Mit einem gemeinsam koordinierten Charterflug verließen abgelehnte Asylbewerber aus Berlin, Brandenburg und Hamburg die Bundesrepublik von Schönefeld aus.

165 abgelehnte Asylbewerber sind am Dienstag mit einer Sammelrückführung vom Flughafen Schönefeld aus wieder in Richtung Balkanstaaten zurückgeflogen worden. Für 55 von ihnen war das Land Berlin zuständig, 83 waren in Brandenburg registriert und weitere 27 kamen aus Hamburg. Alle drei Bundesländer koordinierten die Rückführung gemeinsam. Das Charterflugzeug wird die Flughäfen Sarajevo (Bosnien-Herzegowina), Belgrad (Serbien) und Tirana (Albanien) anfliegen.

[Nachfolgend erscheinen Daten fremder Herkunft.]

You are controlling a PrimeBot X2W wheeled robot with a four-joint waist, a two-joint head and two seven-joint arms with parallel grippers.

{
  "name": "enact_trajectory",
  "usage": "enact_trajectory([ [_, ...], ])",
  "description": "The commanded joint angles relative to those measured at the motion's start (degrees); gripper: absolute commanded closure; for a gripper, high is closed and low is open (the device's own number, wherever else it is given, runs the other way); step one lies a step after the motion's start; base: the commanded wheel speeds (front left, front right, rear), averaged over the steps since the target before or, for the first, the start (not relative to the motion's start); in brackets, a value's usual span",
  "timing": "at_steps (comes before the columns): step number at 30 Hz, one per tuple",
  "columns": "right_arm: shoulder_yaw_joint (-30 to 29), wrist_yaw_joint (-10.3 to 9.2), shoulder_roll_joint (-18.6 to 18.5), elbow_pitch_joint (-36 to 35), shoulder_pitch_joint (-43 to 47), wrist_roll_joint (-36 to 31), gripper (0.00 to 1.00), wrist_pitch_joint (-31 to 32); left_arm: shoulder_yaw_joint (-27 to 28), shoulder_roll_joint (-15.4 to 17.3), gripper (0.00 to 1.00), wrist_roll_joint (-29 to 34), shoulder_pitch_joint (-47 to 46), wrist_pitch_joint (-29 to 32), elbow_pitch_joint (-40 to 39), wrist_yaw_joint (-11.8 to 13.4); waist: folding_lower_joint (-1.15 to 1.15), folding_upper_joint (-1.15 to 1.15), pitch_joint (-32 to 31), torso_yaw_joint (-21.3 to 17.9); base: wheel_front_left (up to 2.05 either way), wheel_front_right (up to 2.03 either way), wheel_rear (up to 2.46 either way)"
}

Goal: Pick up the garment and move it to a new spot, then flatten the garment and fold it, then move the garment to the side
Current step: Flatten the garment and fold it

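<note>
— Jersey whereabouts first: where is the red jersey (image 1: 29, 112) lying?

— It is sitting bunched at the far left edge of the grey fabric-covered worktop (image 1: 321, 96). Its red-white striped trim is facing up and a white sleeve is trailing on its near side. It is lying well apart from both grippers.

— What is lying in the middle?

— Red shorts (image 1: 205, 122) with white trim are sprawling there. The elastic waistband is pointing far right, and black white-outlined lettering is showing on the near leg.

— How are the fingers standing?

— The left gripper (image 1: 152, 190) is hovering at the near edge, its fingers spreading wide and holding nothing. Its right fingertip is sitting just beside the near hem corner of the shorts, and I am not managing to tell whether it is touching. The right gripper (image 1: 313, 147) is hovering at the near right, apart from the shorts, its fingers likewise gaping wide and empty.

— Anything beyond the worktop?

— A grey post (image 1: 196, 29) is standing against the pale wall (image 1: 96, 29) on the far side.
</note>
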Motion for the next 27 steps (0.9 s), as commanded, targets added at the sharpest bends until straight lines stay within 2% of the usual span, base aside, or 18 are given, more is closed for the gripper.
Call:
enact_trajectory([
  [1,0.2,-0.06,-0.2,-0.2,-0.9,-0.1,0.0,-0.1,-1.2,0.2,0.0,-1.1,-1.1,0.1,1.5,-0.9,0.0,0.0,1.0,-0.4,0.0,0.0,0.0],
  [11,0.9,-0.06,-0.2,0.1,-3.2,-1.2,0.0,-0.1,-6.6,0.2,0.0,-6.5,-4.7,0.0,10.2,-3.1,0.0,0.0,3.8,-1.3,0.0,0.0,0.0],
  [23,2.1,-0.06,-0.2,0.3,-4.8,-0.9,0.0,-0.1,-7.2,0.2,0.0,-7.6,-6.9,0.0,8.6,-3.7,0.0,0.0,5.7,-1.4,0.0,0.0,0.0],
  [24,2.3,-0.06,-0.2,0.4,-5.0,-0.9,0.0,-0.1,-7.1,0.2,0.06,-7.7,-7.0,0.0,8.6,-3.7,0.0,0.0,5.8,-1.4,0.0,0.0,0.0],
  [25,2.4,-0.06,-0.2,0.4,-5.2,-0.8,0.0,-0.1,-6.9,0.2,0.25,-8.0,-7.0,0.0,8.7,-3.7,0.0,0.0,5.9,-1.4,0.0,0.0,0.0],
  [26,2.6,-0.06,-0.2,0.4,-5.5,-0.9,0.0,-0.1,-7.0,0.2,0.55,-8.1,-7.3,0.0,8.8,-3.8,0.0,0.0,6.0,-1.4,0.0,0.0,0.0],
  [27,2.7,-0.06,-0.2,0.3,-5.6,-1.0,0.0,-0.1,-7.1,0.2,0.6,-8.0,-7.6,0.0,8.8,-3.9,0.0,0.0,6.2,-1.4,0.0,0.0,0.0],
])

„Zur Wiederherstellung geordneter Verhältnisse in der Flüchtlingskrise gehört auch, dass Menschen, die kein Bleiberecht in Deutschland erhalten können, unser Land wieder verlassen.”, sagte Brandenburgs Innenstaatssekretär. In den Balkanstaaten herrsche weder politische Verfolgung noch Bürgerkrieg. Die Anerkennungsquote für Flüchtlinge aus diesen Regionen ginge dementsprechend gegen null. „Das Asylverfahren muss in diesen Fällen entweder mit der freiwilligen Rückkehr oder notfalls der Abschiebung in das Herkunftsland enden.”

Es handelte sich sowohl um abgelehnte Asylbewerber als auch um freiwillig zurückreisende Personen. Nach Angaben des Innenministeriums seien von Januar bis November 2015 418 Menschen aus Brandenburg abgeschoben worden. 1380 Menschen hätten im selben Zeitraum das Land freiwillig verlassen. Wieviele Menschen auf eigene Faust wieder aus der Bundesrepublik ausreisen, ist nicht bekannt.